> [GOAL OF THE EXERCISE]:
This exercise calls for duplicating every entry below exactly, without the images.
(Beginning of DATA TO PROCESS)
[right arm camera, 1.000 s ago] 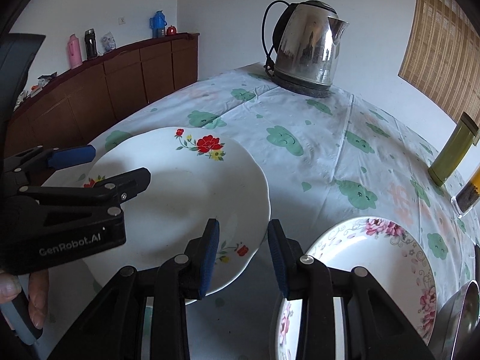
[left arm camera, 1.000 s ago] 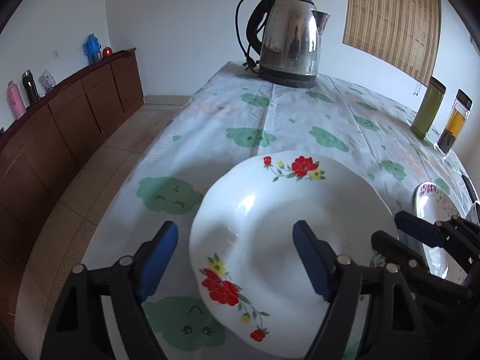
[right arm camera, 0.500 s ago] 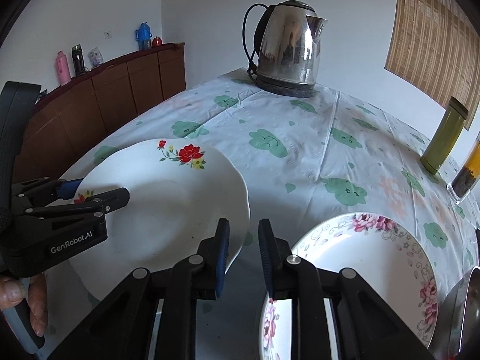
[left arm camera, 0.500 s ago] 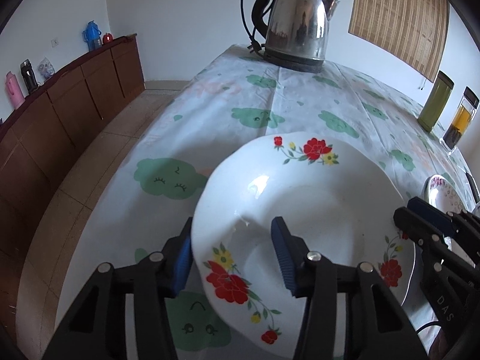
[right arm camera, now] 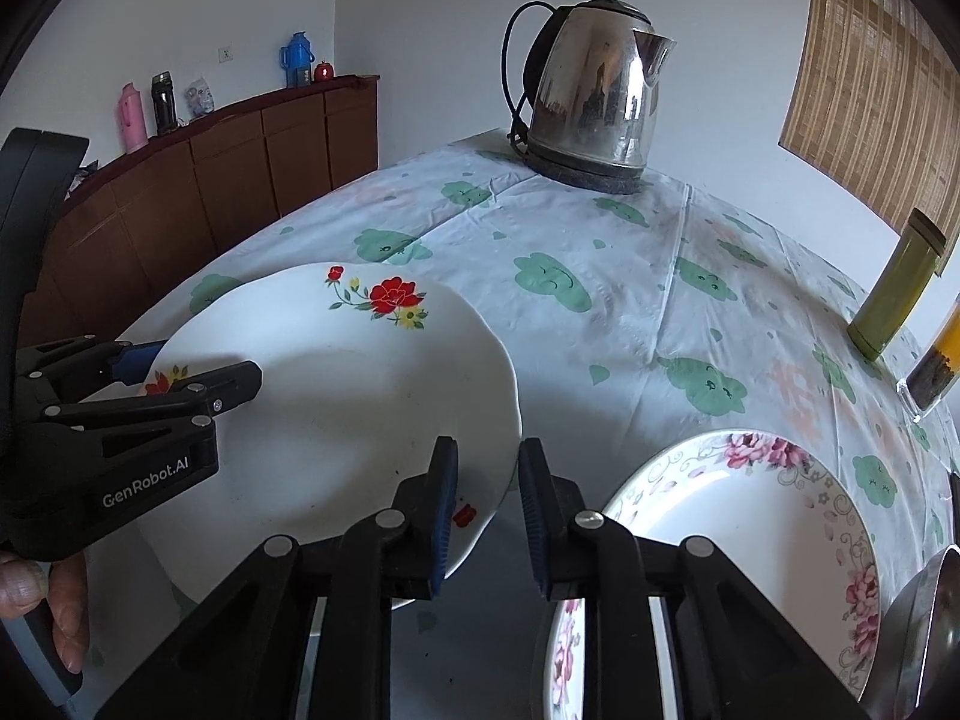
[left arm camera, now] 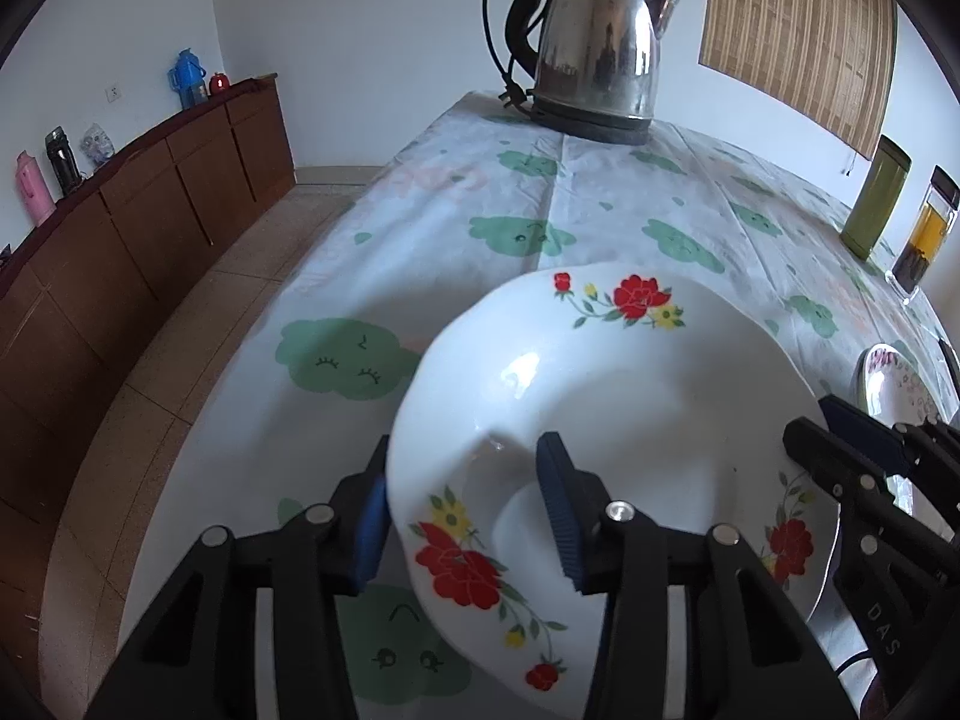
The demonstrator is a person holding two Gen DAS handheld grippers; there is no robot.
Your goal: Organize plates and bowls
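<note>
Left wrist: my left gripper (left arm camera: pixel 465 510) has just been closing, jaws now astride the near-left rim of the red-flower plate (left arm camera: pixel 606 420), one pad outside, one inside the well. Plate looks tilted up off the tablecloth (left arm camera: pixel 540 204); I read that as a grip.

Right wrist: right gripper (right arm camera: pixel 485 516) nearly closed, and its jaws closed further within the last second, too. Nothing sits between them. The plate's right edge sits just beyond the left finger. Pink-flower plate (right arm camera: pixel 744 516) lies flat to the right, kettle (right arm camera: pixel 594 90) far back.
</note>
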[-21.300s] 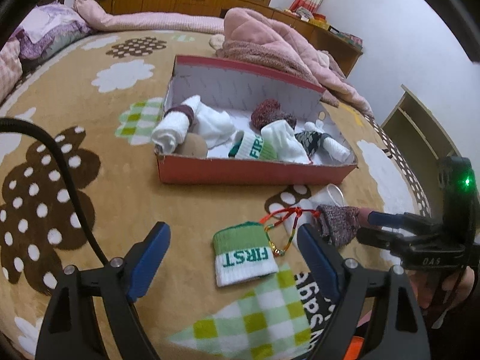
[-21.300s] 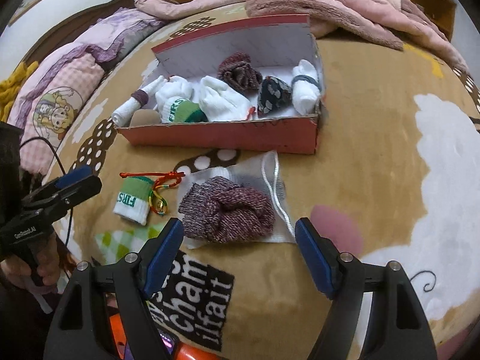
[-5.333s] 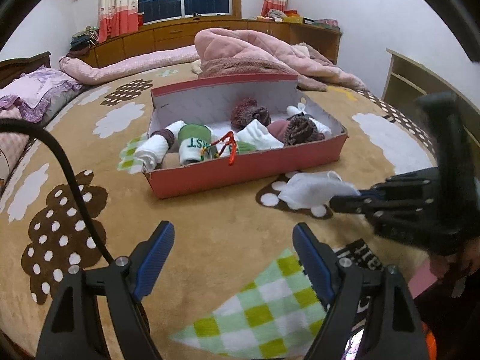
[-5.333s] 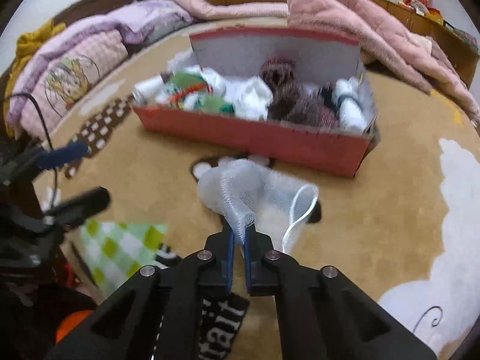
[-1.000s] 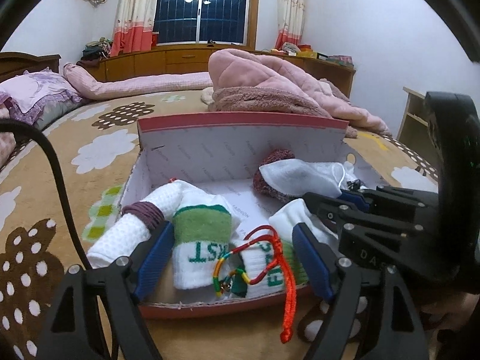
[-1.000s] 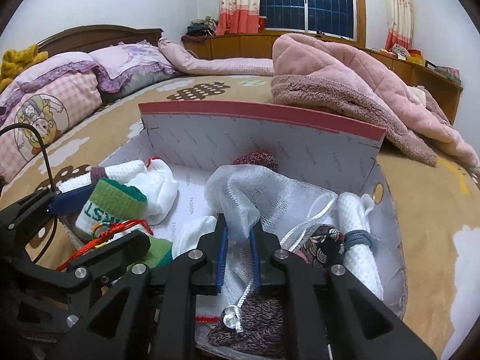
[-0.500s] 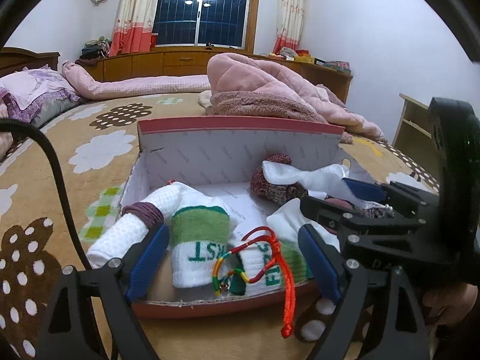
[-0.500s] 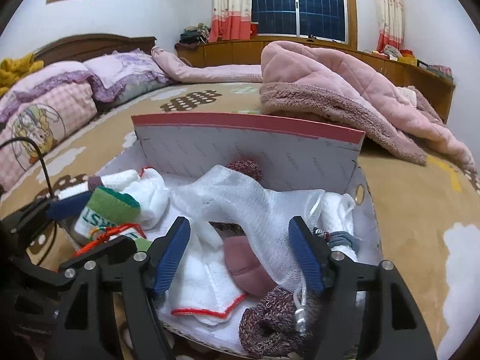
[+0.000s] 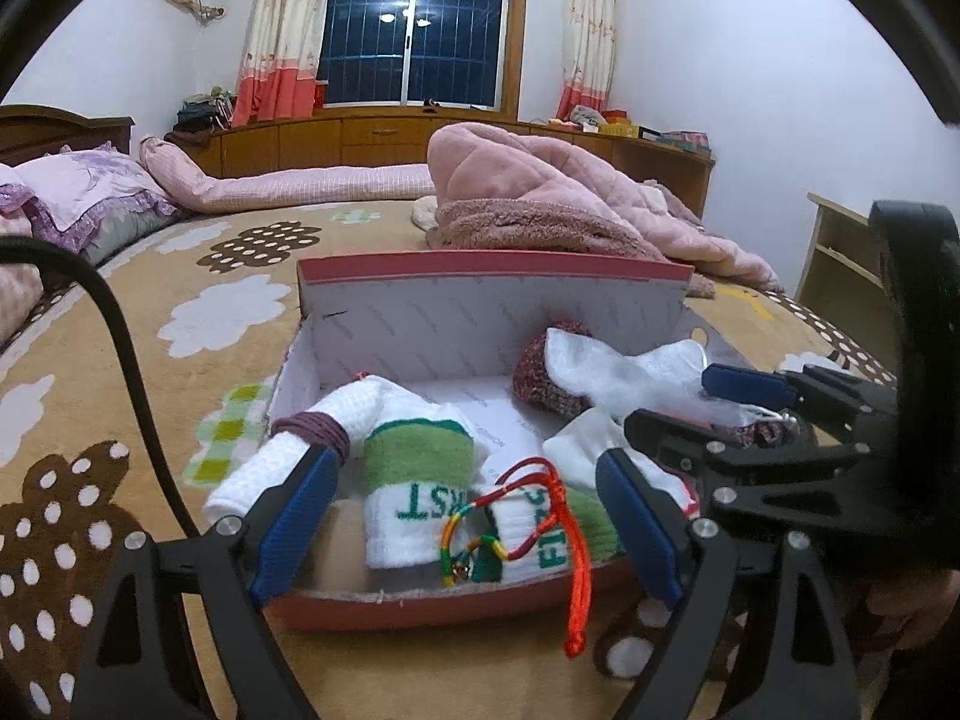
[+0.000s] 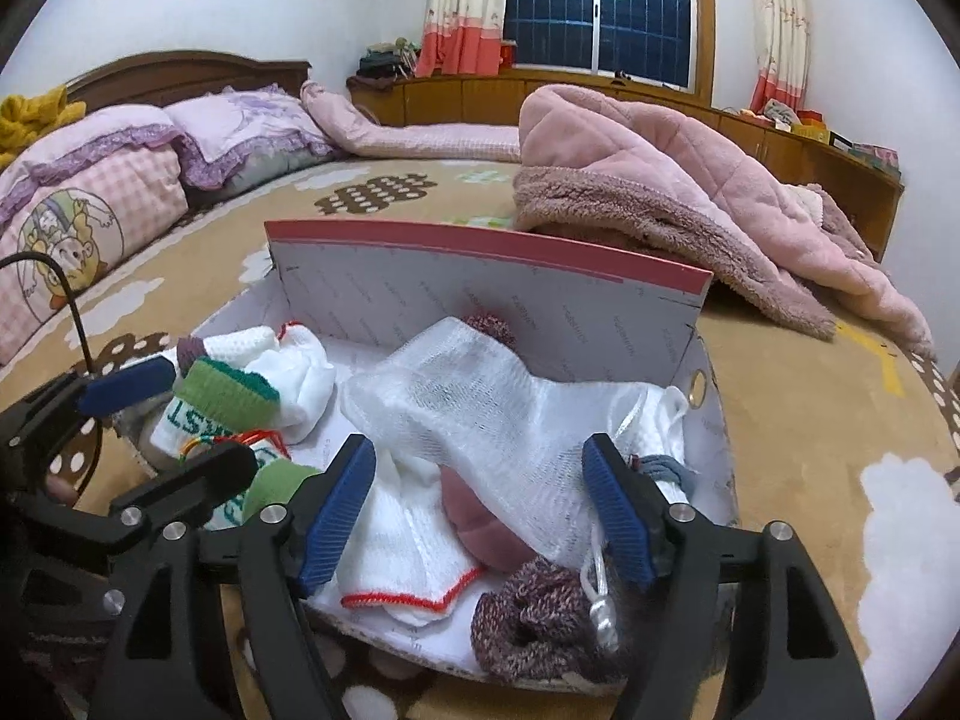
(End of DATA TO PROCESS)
> [OUTPUT FOR THIS EXERCISE]:
[right arm camera, 1.000 s ago] 
[left arm camera, 1.000 s ago] 
[right arm camera, 0.500 s ago] 
[left arm camera, 0.500 s ago] 
[right arm camera, now] 
[left arm camera, now] 
The demonstrator is a person holding two Gen DAS handheld grippers; there is no robot.
Your goal: Organize plates and bowls
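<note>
Left wrist: my left gripper (left arm camera: pixel 465 510) has just been closing, jaws now astride the near-left rim of the red-flower plate (left arm camera: pixel 606 420), one pad outside, one inside the well. Plate looks tilted up off the tablecloth (left arm camera: pixel 540 204); I read that as a grip.

Right wrist: right gripper (right arm camera: pixel 485 516) nearly closed, and its jaws closed further within the last second, too. Nothing sits between them. The plate's right edge sits just beyond the left finger. Pink-flower plate (right arm camera: pixel 744 516) lies flat to the right, kettle (right arm camera: pixel 594 90) far back.
</note>
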[-21.300s] 
[-21.300s] 
[-5.333s] 
[-5.333s] 
[-1.000s] 
[-1.000s] 
[-0.500s] 
[-0.500s] 
[+0.000s] 
[+0.000s] 

Nothing more remains to be added to the answer.